ぼくらはずっと
あれ
何度足を運んだかわからないTSUTAYAさんで、足が止まりました。
定期的に商品が入れかわるレンタル店では、テーマごとの特設コーナーが設けられます。アカデミー賞受賞作とか、新作公開間近のシリーズものとか、背表紙がずらりと並んだパッケージのなかで、見えやすいようにジャケットが表を向けて並べられます。眺めながら歩いて、なかでも目を引くのは「エンド陳列」といわれる陳列棚の両端側面。商品の並ぶ棚へ向かって1番最初に見える場所であるため、イチオシ商品が並べられているのでしょう。旧作におりてきたばかりの話題作とか、実写化した漫画原作作品とか、見覚えのあるタイトルが並ぶなかで、目に留まった一作がありました。
どこで記憶したのでしょう
見たこともないその作品のジャケットに、興味をひかれました。どこか古めかしいデザイン、内容を想像させないシンプルな構成、表情を浮かべずこちらを見る若者たち。
そうだ
大好きなバンドのデモ音源が動画配信サイトで公開されたとき、音楽にあわせてあった映像が、ジャケットの彼らでした。作品そのものを見たわけでも作品タイトルを調べたわけでもないのに脳裏に焼き付いていて、ジャケットを見た瞬間に、感情を揺さぶりました。大好きなあの曲のイントロと澄んだボーカルが聞こえました。

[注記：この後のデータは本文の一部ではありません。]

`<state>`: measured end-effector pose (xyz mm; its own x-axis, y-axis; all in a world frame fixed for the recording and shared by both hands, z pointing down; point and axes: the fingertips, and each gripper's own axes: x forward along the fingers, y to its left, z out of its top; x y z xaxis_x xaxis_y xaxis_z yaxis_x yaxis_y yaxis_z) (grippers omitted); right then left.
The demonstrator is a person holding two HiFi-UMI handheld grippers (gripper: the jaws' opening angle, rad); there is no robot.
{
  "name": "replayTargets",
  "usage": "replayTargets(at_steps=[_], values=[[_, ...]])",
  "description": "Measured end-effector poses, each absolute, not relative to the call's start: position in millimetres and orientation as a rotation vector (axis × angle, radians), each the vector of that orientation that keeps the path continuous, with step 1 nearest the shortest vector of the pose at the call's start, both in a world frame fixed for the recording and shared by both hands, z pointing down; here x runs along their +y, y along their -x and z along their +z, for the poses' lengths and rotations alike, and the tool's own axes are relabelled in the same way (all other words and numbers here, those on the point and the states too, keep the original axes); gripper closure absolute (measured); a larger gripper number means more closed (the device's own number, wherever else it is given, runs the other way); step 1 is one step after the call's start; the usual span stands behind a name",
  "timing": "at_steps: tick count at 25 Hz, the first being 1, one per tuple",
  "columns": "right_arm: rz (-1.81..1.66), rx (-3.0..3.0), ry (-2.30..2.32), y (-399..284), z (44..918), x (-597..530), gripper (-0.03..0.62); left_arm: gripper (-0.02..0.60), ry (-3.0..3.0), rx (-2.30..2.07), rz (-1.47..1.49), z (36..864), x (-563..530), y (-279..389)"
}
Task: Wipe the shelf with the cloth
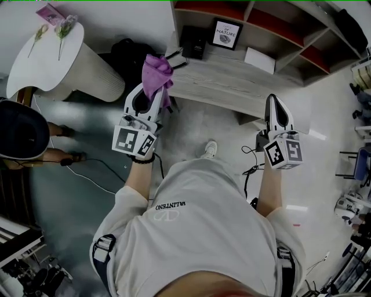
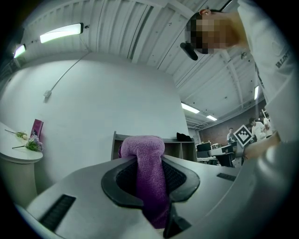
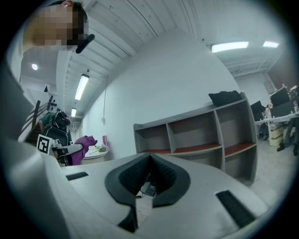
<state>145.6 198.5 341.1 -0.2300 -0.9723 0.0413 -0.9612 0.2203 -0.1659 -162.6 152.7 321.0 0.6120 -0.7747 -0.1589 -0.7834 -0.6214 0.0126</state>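
Purple cloth point(image 2: 148, 145) between the fingers point(image 2: 185, 178) of the left gripper point(image 2: 149, 161)

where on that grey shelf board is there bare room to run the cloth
The front strip of the grey board is bare, from the purple cloth in the left gripper across to the right gripper. The back is crowded: black box, framed picture, white card.

Flowers point(image 1: 65, 26) and a pink card point(image 1: 51, 13) lie on a round white table point(image 1: 35, 65).
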Motion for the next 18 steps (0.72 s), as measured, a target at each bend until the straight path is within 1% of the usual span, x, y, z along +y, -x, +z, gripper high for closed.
replayTargets(at_steps=[6,13,18], values=[[-0.250,2.458,1.832,-169.2,344.2,158.7,0.595,0.495,2.736,1.389,0.211,318.4,122.3,130.8],[-0.271,2.534,1.735,-181.3,352.1,129.1,0.595,0.495,2.716,1.451,0.193,324.1,106.5,99.4],[-0.291,2.579,1.695,-175.4,361.8,115.8,0.595,0.495,2.717,1.484,0.171,333.4,99.1,98.8]])
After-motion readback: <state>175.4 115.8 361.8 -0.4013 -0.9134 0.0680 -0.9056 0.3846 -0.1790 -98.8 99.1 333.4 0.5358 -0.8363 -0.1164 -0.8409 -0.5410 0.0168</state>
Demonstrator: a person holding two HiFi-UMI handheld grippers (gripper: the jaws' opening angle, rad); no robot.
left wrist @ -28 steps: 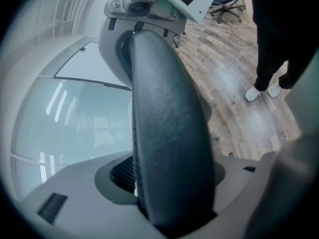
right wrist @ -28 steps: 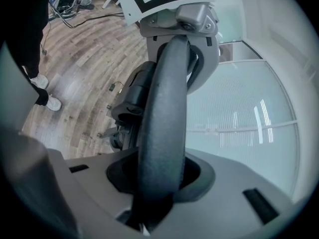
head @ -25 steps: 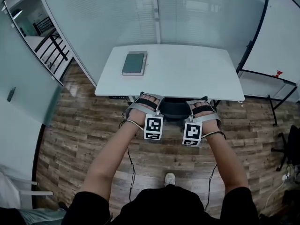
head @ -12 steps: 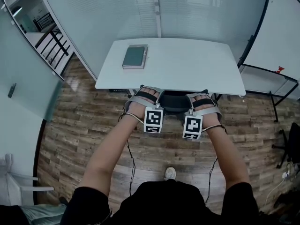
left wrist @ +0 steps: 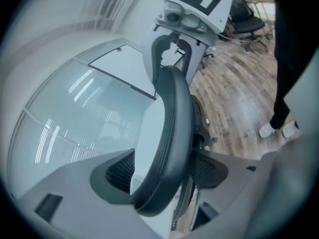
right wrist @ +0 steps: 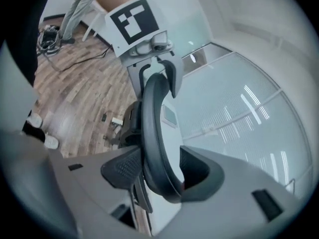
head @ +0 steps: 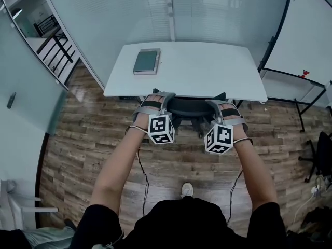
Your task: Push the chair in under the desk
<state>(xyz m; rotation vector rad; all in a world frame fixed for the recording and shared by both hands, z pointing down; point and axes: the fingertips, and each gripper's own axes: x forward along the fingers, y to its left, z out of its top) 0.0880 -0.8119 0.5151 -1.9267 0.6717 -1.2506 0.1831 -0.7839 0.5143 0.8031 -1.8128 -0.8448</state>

デモ音源はすでに本収録されて、アルバムのなかの1曲になっています。格段に良い音質と付け足された歌詞やメロディに、動画配信サイトでデモ音源を聞くことはなくなりました。けれどやはり、その曲に出会った瞬間の、あの感動は忘れられないものです。
1年前の夏
爽快なイントロで始まる軽快なメロディ。駆け抜けるようなボーカルに合わせてステップを踏む彼らとともに、ベッドから這い出しぐんと伸びをしたあの朝を、わたしはずっと忘れません。